■ **What you are asked to do**:
Copy out all of the entries below without any change.

■ **Supplied records**:
* * * * *

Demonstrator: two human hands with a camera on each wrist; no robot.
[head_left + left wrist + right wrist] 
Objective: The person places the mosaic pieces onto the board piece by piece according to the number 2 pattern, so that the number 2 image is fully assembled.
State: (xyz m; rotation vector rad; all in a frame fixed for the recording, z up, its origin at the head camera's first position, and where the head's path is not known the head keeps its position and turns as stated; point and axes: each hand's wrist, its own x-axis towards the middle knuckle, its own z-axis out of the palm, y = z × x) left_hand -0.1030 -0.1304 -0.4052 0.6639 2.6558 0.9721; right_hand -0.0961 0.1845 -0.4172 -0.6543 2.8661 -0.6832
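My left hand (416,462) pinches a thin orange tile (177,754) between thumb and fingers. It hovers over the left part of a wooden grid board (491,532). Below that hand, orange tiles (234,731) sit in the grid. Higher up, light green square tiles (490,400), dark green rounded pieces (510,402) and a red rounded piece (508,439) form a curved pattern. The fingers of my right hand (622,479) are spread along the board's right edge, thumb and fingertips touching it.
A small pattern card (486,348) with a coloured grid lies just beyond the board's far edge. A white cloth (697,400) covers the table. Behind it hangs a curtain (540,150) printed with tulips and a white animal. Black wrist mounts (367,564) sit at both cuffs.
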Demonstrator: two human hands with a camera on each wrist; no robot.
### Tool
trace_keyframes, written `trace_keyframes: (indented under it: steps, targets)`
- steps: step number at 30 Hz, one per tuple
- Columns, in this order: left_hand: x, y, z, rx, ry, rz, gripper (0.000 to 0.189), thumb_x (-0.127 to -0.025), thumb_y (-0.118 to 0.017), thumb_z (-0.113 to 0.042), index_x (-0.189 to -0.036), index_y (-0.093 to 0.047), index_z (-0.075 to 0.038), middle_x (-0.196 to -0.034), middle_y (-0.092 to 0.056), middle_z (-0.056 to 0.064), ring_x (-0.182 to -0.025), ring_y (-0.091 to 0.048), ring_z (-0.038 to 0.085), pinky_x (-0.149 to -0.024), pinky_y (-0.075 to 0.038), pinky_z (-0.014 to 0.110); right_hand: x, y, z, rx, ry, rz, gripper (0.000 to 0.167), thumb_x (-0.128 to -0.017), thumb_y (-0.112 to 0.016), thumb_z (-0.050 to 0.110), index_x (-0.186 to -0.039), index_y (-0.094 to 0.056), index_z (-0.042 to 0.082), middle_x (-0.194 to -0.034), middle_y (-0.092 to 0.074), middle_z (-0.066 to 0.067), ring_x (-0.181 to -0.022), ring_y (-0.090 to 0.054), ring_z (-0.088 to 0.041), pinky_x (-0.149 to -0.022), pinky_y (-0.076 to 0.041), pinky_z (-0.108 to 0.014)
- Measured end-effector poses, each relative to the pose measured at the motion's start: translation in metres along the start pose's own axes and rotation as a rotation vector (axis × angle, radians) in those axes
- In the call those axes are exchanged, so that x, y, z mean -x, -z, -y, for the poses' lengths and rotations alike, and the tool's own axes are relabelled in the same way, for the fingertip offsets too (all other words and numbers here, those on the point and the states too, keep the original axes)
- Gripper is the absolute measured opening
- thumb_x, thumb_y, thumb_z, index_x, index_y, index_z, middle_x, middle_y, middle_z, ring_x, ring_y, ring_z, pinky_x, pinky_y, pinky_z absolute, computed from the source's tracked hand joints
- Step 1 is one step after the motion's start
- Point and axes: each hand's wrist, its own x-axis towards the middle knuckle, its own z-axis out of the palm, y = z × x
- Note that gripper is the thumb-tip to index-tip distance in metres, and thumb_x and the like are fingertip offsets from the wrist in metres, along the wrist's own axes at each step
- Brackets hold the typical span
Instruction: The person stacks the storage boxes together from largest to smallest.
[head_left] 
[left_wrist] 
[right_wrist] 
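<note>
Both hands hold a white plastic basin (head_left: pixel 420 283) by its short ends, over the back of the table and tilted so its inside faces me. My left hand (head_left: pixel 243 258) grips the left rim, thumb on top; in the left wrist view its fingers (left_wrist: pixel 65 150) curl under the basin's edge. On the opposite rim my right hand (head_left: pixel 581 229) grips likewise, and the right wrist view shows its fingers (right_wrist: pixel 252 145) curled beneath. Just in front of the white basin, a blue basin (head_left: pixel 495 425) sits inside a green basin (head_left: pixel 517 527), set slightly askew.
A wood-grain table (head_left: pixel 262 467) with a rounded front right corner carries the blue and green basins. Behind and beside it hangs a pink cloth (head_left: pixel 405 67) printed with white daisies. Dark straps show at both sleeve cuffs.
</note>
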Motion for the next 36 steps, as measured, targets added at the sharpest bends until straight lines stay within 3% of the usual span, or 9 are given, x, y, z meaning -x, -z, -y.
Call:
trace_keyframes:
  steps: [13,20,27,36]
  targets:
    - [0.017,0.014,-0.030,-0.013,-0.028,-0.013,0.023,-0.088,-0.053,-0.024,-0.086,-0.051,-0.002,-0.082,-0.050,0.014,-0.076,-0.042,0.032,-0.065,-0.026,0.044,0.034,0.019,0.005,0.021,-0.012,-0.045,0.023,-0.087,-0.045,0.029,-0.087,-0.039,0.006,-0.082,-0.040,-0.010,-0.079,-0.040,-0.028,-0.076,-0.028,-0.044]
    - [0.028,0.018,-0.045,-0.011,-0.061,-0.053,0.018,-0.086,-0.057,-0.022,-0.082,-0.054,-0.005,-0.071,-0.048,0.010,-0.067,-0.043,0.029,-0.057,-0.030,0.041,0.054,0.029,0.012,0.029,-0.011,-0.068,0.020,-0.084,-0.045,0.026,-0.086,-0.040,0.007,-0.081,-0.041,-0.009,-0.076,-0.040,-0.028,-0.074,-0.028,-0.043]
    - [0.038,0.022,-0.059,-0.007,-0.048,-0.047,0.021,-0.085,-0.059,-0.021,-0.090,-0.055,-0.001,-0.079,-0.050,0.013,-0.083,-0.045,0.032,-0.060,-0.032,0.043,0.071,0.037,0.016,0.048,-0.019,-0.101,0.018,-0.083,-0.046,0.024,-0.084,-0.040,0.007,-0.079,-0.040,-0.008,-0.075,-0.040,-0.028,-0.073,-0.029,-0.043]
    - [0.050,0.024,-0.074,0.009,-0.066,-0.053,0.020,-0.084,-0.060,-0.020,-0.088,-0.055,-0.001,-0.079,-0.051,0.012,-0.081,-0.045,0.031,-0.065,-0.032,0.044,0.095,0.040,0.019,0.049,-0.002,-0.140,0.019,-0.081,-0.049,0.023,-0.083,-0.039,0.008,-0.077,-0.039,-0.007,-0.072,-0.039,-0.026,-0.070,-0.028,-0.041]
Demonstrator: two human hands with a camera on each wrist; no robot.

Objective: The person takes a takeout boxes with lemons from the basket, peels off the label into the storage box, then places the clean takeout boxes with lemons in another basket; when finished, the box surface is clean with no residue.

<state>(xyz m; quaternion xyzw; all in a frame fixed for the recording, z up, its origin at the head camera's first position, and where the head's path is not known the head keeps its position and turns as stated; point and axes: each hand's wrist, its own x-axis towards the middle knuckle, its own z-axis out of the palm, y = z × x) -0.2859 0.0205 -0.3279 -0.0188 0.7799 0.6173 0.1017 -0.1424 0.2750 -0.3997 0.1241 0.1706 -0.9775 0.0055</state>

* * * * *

■ **Task output**:
Demonstrator: two human hands with a camera on each wrist; no robot.
[head_left + left wrist + right wrist] 
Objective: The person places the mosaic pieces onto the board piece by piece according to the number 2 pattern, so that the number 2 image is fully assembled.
State: (xyz m; rotation vector rad; all in a frame fixed for the recording, z up, its origin at the head camera's first position, and where the head's path is not known the head keeps its position and turns as stated; point and axes: each hand's wrist, its own x-axis towards the middle knuckle, its own z-axis out of the palm, y = z × x) left_hand -0.1030 -0.1304 -0.4052 0.6639 2.6558 0.9721; right_hand -0.0961 0.1845 -0.4172 -0.6543 2.8661 -0.6832
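My left hand (416,462) pinches a thin orange tile (177,754) between thumb and fingers. It hovers over the left part of a wooden grid board (491,532). Below that hand, orange tiles (234,731) sit in the grid. Higher up, light green square tiles (490,400), dark green rounded pieces (510,402) and a red rounded piece (508,439) form a curved pattern. The fingers of my right hand (622,479) are spread along the board's right edge, thumb and fingertips touching it.
A small pattern card (486,348) with a coloured grid lies just beyond the board's far edge. A white cloth (697,400) covers the table. Behind it hangs a curtain (540,150) printed with tulips and a white animal. Black wrist mounts (367,564) sit at both cuffs.
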Demonstrator: two human hands with a camera on each wrist; no robot.
### Tool
trace_keyframes, written `trace_keyframes: (indented under it: steps, targets)`
- steps: step number at 30 Hz, one per tuple
- Columns, in this order: left_hand: x, y, z, rx, ry, rz, gripper (0.000 to 0.189), thumb_x (-0.127 to -0.025), thumb_y (-0.118 to 0.017), thumb_z (-0.113 to 0.042), index_x (-0.189 to -0.036), index_y (-0.093 to 0.047), index_z (-0.075 to 0.038), middle_x (-0.196 to -0.034), middle_y (-0.092 to 0.056), middle_z (-0.056 to 0.064), ring_x (-0.182 to -0.025), ring_y (-0.091 to 0.048), ring_z (-0.038 to 0.085), pinky_x (-0.149 to -0.024), pinky_y (-0.075 to 0.038), pinky_z (-0.014 to 0.110); right_hand: x, y, z, rx, ry, rz, gripper (0.000 to 0.167), thumb_x (-0.128 to -0.017), thumb_y (-0.112 to 0.016), thumb_z (-0.050 to 0.110), index_x (-0.186 to -0.039), index_y (-0.094 to 0.056), index_z (-0.042 to 0.082), middle_x (-0.194 to -0.034), middle_y (-0.092 to 0.074), middle_z (-0.066 to 0.067), ring_x (-0.181 to -0.022), ring_y (-0.090 to 0.054), ring_z (-0.088 to 0.041), pinky_x (-0.149 to -0.022), pinky_y (-0.076 to 0.041), pinky_z (-0.108 to 0.014)
- Measured end-effector poses, each relative to the pose measured at the motion's start: translation in metres along the start pose's own axes and rotation as a rotation vector (axis × angle, radians) in those axes
- In the call those axes are exchanged, so that x, y, z mean -x, -z, -y, for the poses' lengths and rotations alike, and the tool's own axes are relabelled in the same way, for the fingertip offsets too (all other words and numbers here, those on the point and the states too, keep the original axes)
- Gripper is the absolute measured opening
- thumb_x, thumb_y, thumb_z, index_x, index_y, index_z, middle_x, middle_y, middle_z, ring_x, ring_y, ring_z, pinky_x, pinky_y, pinky_z absolute, computed from the source's tracked hand joints
- Step 1 is one step after the motion's start
- Point and axes: each hand's wrist, its own x-axis towards the middle knuckle, its own z-axis out of the palm, y = z × x
- Note that gripper is the thumb-tip to index-tip distance in metres, and thumb_x and the like are fingertip offsets from the wrist in metres, along the wrist's own axes at each step
- Brackets hold the typical span
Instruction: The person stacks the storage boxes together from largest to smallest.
[head_left] 
[left_wrist] 
[right_wrist] 
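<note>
Both hands hold a white plastic basin (head_left: pixel 420 283) by its short ends, over the back of the table and tilted so its inside faces me. My left hand (head_left: pixel 243 258) grips the left rim, thumb on top; in the left wrist view its fingers (left_wrist: pixel 65 150) curl under the basin's edge. On the opposite rim my right hand (head_left: pixel 581 229) grips likewise, and the right wrist view shows its fingers (right_wrist: pixel 252 145) curled beneath. Just in front of the white basin, a blue basin (head_left: pixel 495 425) sits inside a green basin (head_left: pixel 517 527), set slightly askew.
A wood-grain table (head_left: pixel 262 467) with a rounded front right corner carries the blue and green basins. Behind and beside it hangs a pink cloth (head_left: pixel 405 67) printed with white daisies. Dark straps show at both sleeve cuffs.
</note>
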Motion for the next 36 steps, as measured, targets added at the sharpest bends until straight lines stay within 3% of the usual span, or 9 are given, x, y, z meaning -x, -z, -y.
Call:
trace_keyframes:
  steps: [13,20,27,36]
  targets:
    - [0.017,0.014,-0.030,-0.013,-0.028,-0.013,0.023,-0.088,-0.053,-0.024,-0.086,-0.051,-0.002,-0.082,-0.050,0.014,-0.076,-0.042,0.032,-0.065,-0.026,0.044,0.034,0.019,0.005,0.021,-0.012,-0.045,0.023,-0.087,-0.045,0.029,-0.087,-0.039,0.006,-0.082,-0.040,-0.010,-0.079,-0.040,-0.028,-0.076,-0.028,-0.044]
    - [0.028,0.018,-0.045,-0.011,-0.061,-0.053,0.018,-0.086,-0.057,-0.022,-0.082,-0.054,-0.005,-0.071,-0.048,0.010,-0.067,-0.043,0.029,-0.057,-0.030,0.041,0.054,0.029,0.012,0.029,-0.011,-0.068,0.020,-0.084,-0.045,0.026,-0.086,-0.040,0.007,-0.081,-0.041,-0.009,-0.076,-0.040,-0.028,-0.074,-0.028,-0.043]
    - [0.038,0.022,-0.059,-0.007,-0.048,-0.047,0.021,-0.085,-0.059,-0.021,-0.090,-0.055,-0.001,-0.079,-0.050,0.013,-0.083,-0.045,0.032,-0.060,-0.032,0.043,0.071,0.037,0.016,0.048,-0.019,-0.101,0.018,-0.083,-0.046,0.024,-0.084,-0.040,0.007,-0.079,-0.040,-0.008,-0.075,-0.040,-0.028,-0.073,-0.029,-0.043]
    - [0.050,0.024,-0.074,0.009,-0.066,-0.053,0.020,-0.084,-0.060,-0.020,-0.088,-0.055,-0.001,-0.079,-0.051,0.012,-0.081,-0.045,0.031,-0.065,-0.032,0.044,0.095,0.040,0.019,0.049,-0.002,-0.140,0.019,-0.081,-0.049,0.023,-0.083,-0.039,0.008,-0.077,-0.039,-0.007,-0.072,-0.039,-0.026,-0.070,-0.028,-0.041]
Demonstrator: two human hands with a camera on each wrist; no robot.

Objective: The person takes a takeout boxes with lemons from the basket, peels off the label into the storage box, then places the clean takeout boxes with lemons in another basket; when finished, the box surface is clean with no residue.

<state>(xyz m; quaternion xyzw; all in a frame fixed for the recording, z up, its origin at the head camera's first position, and where the head's path is not known the head keeps its position and turns as stated; point and axes: each hand's wrist, its own x-axis towards the middle knuckle, its own z-axis out of the palm, y = z × x) -0.2859 0.0205 -0.3279 -0.0188 0.7799 0.6173 0.1017 -0.1424 0.2750 -0.3997 0.1241 0.1706 -0.9775 0.0055</state>

The response to this exercise is now complete.